Work instructions:
Images are not part of the copy; write out the rest of the data exactly as given.

**** Data ****

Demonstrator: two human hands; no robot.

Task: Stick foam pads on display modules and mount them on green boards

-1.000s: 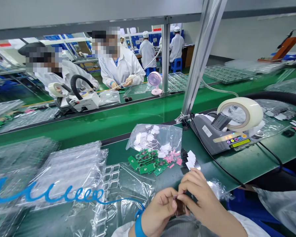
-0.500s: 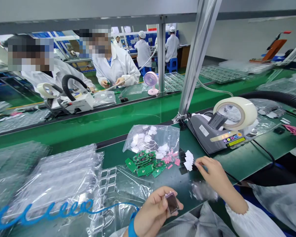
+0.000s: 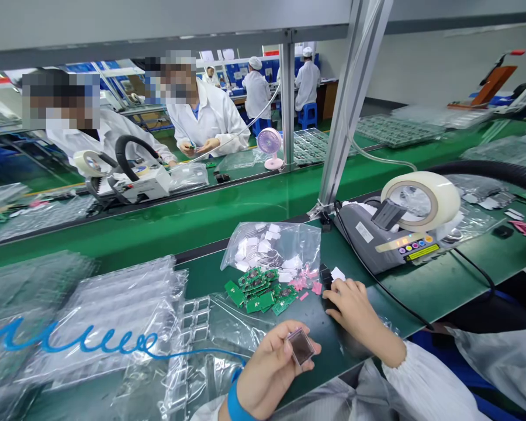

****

Problem solution:
Demonstrator: two human hands; no robot.

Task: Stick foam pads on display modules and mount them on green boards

-1.000s: 
-0.500s: 
+0.000s: 

No further output is required for this answer.